I offered supplements. I would weave performing and visual arts into my classroom whenever I could, allowing students to bring into lessons and projects their artistic and creative identities, inclinations, hobbies, and talents. I would put together after-school and ongoing Saturday opportunities, from origami lessons with my very crafty mother to Ballet Folklórico experiences with a professional dancer and teaching artist.

People have rightfully harped on how too much of our K-12 schooling is about learning the things we are told to learn and not thinking for ourselves or becoming our best and full selves. The continued reduction in investment in the arts is part of this problem.

Students do not get the time and space to explore and create and tap into their full selves. In fact, they are often told to hide or suppress their full selves; that certain ideas, identities, and parts of themselves do not matter in the classroom or in society because they are not deemed as lucrative or valuable, and thus should be sacrificed in the name of academic learning.

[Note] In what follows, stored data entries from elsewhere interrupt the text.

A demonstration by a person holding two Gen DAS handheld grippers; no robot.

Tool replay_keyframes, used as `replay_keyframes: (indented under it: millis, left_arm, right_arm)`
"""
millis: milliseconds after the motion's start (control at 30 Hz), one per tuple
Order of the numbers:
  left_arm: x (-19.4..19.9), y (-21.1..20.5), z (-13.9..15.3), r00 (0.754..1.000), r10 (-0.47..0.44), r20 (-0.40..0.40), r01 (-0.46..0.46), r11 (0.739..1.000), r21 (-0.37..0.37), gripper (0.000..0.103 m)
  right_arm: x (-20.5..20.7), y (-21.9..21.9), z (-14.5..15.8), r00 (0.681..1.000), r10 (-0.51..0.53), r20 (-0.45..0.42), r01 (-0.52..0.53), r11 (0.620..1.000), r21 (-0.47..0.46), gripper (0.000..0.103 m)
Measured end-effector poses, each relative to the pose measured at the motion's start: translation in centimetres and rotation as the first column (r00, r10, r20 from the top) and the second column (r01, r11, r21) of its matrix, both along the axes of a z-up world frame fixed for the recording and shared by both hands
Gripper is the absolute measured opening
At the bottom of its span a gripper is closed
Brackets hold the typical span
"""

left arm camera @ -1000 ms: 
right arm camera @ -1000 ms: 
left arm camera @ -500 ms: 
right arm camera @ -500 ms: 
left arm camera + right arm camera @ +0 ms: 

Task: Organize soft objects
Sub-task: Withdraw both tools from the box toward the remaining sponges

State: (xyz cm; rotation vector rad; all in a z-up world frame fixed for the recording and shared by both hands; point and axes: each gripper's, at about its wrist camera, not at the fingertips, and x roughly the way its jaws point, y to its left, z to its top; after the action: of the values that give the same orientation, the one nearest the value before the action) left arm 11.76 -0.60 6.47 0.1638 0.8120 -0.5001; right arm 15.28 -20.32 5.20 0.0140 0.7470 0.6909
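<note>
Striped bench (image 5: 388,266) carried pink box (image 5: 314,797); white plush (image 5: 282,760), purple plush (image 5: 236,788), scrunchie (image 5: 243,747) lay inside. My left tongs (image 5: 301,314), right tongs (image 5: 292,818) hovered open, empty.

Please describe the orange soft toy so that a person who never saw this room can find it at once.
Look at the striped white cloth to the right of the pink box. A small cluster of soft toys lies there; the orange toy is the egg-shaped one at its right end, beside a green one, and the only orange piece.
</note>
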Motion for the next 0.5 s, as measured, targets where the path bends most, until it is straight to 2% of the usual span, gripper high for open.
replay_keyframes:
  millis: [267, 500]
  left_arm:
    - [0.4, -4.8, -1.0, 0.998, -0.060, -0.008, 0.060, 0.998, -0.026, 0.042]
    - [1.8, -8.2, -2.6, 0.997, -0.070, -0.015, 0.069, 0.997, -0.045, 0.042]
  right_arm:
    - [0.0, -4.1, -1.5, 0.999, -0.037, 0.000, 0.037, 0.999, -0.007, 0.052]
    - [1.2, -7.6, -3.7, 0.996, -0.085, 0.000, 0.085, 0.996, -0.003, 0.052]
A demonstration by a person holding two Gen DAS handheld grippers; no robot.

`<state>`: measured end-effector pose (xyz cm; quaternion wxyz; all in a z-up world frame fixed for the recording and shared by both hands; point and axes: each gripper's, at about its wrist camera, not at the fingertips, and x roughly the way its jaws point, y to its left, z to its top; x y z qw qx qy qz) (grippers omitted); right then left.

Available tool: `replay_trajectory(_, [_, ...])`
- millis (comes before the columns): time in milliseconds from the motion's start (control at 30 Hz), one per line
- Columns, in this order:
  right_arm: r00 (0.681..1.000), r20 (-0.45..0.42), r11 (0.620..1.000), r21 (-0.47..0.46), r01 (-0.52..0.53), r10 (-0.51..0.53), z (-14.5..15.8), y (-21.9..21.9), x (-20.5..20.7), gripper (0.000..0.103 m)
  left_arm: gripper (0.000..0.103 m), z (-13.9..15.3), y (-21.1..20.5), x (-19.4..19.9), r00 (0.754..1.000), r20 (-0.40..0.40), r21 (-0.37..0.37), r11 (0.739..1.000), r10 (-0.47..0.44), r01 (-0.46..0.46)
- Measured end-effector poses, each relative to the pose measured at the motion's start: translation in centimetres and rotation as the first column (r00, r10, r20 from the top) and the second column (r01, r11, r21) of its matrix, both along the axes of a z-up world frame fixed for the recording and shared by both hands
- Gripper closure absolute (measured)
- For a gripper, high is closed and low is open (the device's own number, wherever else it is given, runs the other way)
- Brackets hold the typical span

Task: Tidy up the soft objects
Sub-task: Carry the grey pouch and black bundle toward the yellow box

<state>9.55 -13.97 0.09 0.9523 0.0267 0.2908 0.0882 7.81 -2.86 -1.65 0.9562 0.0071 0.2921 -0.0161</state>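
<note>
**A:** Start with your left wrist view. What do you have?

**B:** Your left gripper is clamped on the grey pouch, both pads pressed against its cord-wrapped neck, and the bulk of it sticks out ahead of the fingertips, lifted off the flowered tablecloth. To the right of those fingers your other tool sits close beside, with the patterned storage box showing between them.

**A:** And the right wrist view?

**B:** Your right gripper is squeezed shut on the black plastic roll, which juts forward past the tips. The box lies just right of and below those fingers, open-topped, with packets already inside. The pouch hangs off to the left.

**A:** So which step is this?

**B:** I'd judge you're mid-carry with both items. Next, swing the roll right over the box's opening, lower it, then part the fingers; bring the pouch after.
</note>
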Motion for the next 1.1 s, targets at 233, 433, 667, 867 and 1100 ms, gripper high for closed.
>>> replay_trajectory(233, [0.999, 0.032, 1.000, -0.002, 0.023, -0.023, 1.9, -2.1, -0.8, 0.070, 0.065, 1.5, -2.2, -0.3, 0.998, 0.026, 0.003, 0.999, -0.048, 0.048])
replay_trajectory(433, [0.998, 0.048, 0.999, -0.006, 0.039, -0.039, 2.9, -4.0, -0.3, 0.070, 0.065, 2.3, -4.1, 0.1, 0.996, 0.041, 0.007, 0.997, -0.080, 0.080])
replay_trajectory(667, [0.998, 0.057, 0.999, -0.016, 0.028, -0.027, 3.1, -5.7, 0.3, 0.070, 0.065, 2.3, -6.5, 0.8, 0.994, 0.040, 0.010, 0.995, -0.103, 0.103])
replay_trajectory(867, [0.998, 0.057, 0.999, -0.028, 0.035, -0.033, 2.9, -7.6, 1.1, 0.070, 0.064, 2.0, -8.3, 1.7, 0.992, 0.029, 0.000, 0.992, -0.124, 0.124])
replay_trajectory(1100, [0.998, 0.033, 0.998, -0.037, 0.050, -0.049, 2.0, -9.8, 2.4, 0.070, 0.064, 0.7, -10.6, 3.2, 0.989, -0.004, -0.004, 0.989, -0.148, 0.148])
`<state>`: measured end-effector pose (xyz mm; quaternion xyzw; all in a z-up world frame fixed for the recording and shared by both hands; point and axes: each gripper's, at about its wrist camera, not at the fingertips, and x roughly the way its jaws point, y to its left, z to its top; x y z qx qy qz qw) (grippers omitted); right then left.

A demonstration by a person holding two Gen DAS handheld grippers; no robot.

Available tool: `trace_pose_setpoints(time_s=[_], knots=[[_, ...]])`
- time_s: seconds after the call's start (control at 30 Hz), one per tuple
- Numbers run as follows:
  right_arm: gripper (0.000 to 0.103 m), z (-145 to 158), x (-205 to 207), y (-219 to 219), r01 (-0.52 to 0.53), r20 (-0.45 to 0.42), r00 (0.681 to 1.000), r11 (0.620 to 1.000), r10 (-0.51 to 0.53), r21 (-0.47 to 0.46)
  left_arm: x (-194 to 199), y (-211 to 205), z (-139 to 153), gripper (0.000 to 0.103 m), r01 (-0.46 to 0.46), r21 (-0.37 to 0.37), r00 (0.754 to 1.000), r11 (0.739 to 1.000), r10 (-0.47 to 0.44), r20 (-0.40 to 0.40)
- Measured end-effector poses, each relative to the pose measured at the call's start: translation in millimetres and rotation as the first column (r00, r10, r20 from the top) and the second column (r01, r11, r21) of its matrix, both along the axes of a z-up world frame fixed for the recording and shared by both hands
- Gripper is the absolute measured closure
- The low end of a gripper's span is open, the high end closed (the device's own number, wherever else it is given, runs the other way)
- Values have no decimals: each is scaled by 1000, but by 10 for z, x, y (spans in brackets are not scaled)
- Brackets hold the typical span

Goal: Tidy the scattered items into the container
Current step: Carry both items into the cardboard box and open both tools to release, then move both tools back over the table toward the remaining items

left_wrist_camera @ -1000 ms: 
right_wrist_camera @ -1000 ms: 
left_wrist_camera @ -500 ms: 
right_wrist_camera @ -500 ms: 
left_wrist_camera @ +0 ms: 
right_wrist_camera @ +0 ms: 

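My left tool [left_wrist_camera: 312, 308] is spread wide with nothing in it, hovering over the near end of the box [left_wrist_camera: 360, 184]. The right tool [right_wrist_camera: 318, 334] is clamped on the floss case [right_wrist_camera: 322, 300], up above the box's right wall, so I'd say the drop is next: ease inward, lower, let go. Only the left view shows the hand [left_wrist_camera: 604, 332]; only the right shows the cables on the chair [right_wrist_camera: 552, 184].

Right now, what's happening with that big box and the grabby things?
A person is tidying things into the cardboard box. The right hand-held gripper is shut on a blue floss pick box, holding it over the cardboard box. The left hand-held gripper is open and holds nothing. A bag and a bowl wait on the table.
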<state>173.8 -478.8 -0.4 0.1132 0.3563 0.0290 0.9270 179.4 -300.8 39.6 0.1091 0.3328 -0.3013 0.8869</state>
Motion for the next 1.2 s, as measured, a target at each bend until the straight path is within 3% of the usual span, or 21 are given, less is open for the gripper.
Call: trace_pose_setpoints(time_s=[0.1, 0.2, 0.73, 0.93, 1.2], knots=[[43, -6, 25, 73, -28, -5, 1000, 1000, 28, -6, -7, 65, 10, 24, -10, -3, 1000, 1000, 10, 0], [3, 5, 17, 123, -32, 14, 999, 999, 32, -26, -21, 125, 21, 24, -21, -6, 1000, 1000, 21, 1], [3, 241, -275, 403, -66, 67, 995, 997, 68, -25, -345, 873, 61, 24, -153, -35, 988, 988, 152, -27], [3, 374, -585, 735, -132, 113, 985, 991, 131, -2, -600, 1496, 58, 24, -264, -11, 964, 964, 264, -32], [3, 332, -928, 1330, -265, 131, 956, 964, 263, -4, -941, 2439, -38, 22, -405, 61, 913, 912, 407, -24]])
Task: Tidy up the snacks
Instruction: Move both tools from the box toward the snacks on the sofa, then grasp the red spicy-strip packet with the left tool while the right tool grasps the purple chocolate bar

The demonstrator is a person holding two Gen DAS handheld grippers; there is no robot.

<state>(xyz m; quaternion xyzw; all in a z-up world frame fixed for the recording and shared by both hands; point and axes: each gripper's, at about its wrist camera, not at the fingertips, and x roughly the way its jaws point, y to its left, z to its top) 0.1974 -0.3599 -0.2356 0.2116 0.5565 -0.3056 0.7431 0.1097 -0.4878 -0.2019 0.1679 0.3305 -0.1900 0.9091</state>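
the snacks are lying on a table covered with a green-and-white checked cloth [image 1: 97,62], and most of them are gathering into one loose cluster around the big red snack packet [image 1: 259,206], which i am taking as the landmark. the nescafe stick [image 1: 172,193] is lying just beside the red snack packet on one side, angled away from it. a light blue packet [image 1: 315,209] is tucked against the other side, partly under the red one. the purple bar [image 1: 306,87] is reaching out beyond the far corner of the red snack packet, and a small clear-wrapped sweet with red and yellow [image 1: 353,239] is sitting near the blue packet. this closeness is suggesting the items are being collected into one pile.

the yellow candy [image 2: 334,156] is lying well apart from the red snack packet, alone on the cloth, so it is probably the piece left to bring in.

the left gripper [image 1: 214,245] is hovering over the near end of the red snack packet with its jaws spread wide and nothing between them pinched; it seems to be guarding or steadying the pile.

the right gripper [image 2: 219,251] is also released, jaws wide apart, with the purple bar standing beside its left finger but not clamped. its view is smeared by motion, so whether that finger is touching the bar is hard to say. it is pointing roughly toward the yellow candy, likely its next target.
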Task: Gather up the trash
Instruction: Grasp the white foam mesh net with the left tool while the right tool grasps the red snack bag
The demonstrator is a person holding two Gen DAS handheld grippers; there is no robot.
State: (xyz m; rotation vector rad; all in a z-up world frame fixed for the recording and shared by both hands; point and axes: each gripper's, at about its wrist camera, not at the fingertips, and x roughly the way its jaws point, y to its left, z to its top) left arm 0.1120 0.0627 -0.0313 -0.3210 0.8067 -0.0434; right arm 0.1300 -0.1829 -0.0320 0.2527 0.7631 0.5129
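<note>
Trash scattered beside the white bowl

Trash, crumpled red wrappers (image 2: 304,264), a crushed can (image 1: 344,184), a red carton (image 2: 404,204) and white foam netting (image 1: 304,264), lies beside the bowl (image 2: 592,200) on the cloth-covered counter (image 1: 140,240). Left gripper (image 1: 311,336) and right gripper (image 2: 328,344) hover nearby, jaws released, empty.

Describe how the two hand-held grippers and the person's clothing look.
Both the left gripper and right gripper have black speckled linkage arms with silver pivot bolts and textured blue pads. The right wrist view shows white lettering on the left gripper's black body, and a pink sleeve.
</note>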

Our world is becoming more complex with the problems that we humans have created for ourselves. We need radical and creative problem solvers, people who seek the connections between everything and are willing to take risks and get to the root of our issues. We also need hopeful people who can communicate and critique, and imagine a better world. Creatives and artists do this. Our children naturally start from this place of curiosity and creativity. We should be cultivating and nurturing this in them, not stamping it out.

Again, art is not just where we start. It is where we are headed together.

“We do not make art to document our catastrophes but rather to show what’s possible…”–Ruth Wilson Gilmore.

Jennifer Heikkila Díaz is a Member of the Connecticut Mirror Community Editorial Board.